* _ASSIGNMENT_:
Lines holding the string "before" are the ones to copy; find them all in the data.

* _STORED DATA_:

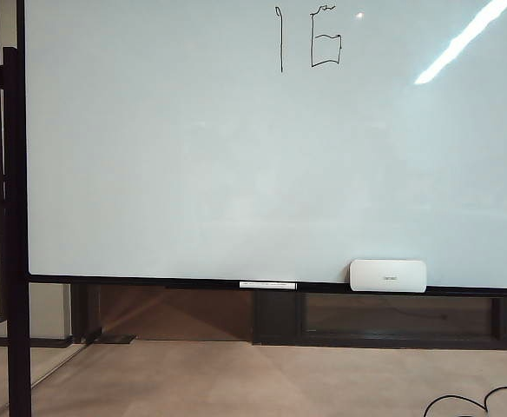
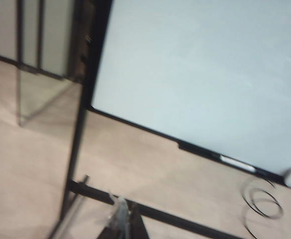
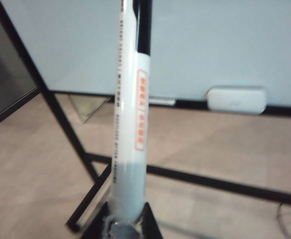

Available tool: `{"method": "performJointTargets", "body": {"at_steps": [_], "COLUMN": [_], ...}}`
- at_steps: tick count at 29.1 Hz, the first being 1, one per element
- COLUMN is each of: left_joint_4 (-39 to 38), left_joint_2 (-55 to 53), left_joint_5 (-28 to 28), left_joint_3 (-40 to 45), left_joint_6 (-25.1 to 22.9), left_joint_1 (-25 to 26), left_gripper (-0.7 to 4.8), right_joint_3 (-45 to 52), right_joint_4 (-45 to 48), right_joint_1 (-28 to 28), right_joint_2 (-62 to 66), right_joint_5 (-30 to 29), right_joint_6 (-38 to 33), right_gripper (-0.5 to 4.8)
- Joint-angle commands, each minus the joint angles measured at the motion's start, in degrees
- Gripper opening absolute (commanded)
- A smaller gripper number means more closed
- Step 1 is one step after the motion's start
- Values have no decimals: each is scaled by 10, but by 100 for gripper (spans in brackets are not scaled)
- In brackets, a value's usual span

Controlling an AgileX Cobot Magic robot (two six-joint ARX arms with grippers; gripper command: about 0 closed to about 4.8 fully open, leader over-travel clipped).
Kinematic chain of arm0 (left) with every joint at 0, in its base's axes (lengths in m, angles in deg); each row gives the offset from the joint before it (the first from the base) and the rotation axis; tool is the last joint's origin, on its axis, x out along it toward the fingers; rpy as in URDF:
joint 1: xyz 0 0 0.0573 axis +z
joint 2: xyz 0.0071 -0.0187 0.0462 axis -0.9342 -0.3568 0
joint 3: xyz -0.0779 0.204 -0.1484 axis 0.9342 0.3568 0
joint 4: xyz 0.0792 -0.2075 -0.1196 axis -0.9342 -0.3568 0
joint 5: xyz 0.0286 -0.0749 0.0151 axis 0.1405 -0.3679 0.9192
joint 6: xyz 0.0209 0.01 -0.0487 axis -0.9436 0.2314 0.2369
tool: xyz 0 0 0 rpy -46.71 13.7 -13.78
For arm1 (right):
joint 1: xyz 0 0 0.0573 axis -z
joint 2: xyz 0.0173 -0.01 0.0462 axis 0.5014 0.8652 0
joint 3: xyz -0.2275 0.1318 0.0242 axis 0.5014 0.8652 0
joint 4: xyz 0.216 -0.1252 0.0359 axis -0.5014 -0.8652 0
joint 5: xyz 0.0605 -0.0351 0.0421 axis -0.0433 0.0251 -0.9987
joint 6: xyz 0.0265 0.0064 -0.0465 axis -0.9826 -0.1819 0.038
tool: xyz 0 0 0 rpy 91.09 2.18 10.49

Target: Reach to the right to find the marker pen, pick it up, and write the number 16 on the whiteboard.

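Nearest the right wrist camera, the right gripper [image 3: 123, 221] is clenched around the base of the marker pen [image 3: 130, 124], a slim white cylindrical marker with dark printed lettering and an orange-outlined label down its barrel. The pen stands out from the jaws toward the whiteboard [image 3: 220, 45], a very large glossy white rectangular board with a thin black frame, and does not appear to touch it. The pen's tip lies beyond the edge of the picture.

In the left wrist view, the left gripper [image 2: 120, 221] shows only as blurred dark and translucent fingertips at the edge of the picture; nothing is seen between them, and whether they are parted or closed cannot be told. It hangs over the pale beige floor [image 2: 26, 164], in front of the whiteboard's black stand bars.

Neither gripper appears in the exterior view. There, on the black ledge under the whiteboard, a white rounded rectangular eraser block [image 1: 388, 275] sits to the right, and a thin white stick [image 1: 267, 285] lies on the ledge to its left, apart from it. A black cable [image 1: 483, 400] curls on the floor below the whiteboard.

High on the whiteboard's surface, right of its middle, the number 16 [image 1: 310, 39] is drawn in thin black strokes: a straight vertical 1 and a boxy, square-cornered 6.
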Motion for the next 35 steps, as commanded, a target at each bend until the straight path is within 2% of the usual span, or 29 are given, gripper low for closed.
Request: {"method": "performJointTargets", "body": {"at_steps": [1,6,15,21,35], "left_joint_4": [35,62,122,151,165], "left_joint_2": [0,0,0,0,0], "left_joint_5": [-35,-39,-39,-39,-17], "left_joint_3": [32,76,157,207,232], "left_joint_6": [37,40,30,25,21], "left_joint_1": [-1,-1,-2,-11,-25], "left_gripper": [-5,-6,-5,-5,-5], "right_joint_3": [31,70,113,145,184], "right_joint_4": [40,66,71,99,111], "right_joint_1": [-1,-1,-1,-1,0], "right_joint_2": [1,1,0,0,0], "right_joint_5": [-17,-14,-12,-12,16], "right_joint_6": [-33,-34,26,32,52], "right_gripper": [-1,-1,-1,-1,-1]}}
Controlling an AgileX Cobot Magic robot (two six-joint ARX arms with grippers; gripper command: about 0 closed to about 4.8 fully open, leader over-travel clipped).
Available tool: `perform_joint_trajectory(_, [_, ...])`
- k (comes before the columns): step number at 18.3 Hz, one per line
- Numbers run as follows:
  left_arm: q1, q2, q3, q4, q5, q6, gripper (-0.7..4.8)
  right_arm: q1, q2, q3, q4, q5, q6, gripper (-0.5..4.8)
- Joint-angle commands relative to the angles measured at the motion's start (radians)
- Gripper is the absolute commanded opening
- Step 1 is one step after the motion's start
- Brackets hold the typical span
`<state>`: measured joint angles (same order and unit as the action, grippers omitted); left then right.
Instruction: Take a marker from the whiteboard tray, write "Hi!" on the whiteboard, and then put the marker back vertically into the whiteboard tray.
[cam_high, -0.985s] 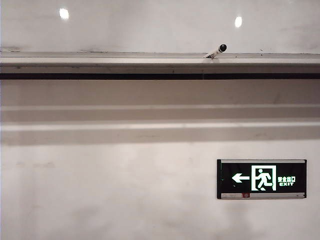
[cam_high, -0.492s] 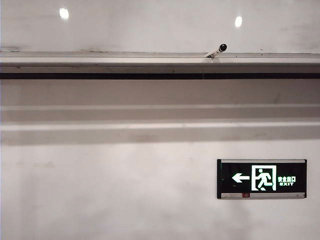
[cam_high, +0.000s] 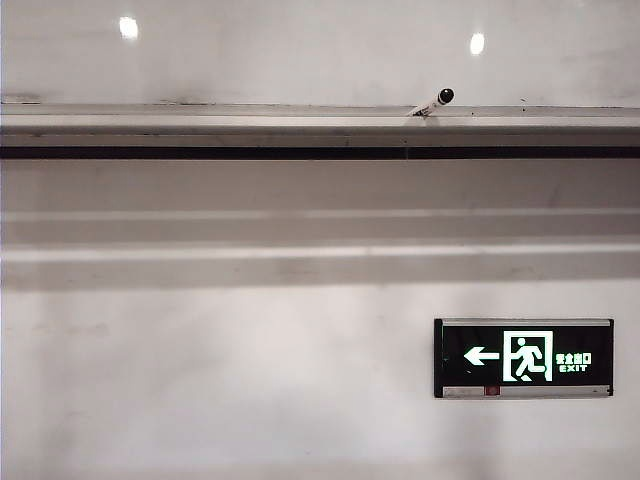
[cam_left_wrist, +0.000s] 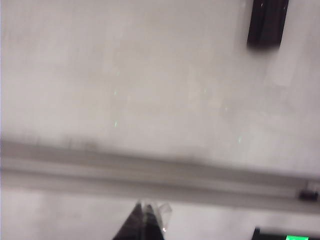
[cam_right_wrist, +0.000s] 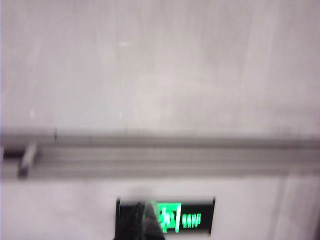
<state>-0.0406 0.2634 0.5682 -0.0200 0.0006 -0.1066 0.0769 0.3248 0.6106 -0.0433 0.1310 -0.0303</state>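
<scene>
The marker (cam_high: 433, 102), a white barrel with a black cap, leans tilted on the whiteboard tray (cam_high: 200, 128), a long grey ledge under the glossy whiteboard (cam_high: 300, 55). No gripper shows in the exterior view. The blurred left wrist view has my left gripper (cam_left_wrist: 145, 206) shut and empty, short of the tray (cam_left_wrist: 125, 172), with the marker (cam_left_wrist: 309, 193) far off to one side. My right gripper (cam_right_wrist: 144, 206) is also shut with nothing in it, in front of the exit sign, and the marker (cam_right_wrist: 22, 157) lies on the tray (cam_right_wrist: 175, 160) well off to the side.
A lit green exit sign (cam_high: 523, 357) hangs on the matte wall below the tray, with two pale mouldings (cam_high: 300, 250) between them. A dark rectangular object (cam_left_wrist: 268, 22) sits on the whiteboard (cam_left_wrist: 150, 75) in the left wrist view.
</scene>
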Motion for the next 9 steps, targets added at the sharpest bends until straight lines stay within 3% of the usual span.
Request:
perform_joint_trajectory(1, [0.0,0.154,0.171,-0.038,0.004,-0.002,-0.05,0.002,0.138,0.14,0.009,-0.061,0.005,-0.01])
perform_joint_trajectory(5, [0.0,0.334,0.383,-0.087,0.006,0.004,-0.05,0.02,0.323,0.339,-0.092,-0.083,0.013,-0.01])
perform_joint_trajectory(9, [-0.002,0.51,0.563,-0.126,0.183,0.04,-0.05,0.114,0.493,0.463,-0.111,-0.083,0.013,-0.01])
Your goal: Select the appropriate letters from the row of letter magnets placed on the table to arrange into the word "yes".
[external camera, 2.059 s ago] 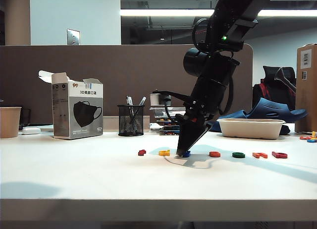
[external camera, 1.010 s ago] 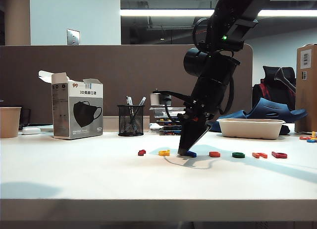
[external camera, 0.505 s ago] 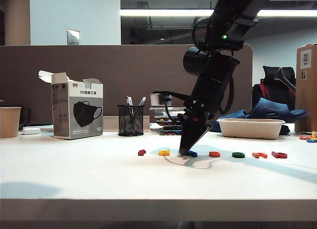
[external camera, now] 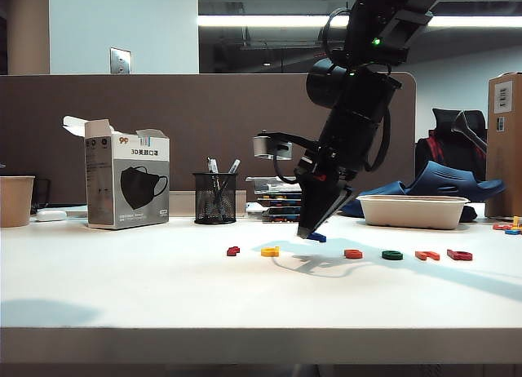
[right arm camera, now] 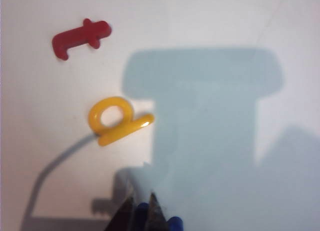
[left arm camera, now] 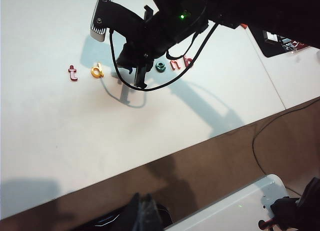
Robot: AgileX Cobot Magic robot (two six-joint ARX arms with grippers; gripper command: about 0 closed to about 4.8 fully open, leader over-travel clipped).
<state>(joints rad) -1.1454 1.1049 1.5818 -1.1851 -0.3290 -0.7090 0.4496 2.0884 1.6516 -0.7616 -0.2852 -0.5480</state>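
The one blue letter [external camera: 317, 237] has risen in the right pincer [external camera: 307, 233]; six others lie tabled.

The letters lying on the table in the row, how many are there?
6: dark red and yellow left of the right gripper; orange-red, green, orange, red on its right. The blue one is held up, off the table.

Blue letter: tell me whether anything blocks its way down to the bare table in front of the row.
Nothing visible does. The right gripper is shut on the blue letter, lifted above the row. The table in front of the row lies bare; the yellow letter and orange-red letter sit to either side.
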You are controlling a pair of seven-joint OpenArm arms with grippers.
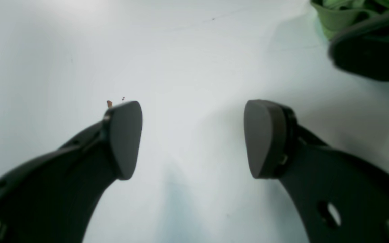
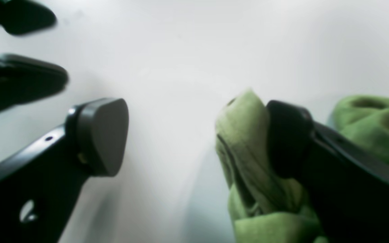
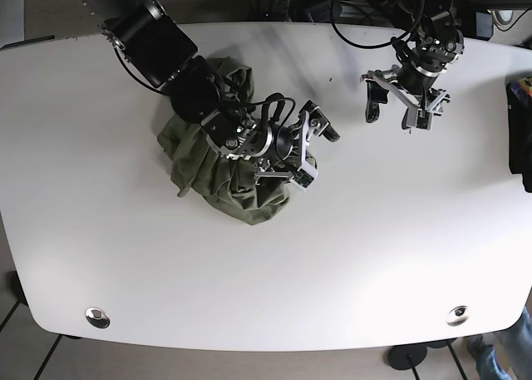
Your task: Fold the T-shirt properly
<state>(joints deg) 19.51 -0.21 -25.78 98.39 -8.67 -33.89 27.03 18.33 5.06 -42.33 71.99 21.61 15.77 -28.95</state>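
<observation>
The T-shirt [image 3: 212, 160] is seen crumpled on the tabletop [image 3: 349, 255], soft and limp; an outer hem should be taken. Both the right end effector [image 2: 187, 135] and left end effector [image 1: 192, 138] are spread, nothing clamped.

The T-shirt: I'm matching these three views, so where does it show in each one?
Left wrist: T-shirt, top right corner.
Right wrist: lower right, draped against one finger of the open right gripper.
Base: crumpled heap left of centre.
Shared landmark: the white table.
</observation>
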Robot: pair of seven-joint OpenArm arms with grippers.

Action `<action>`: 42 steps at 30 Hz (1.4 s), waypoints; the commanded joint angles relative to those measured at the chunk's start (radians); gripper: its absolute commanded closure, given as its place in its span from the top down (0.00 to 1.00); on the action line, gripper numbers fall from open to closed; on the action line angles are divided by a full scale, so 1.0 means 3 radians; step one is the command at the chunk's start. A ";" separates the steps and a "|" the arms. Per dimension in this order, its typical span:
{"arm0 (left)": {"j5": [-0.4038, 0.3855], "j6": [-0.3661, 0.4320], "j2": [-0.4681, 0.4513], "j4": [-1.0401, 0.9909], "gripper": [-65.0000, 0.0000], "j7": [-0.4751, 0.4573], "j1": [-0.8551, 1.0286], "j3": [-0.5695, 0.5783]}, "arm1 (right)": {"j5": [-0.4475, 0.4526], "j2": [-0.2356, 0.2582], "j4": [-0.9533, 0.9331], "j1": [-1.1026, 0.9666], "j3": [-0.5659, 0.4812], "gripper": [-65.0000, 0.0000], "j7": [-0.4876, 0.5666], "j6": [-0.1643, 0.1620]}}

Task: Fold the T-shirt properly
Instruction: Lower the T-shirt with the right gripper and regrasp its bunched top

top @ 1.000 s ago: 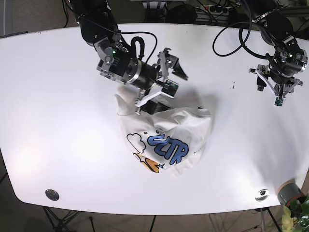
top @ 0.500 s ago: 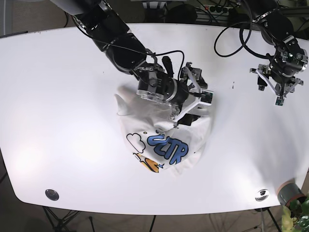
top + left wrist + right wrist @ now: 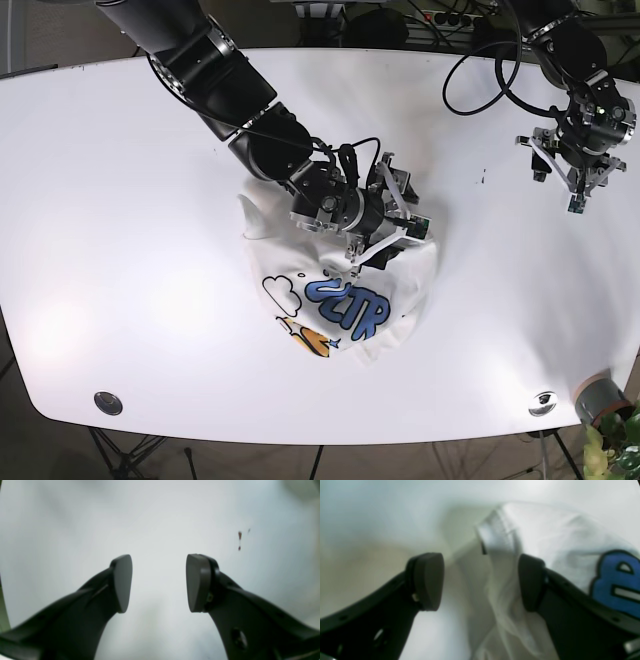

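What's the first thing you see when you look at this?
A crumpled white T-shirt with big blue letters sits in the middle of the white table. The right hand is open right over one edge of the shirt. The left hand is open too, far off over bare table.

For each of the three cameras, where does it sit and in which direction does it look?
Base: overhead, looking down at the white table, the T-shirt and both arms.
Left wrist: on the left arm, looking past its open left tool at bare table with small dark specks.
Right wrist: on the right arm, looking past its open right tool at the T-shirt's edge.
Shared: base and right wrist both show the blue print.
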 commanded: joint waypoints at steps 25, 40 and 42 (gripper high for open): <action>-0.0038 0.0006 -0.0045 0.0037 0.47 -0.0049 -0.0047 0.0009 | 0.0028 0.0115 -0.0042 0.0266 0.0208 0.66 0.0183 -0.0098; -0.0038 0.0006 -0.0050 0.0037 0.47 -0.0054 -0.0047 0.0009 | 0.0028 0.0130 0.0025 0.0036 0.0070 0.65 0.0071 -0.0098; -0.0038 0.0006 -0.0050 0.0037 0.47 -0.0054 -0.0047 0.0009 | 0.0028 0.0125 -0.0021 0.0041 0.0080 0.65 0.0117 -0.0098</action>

* _SOLUTION_:
Kinematic chain of arm0 (left) with every joint at 0, in its base's axes (lengths in m, angles in deg); each row gives the offset from the joint before it (the first from the base) and the rotation axis; tool is the last joint's origin, on its axis, x out along it toward the fingers; rpy as in URDF:
- k (comes before the columns): step number at 18.3 Hz, one per line

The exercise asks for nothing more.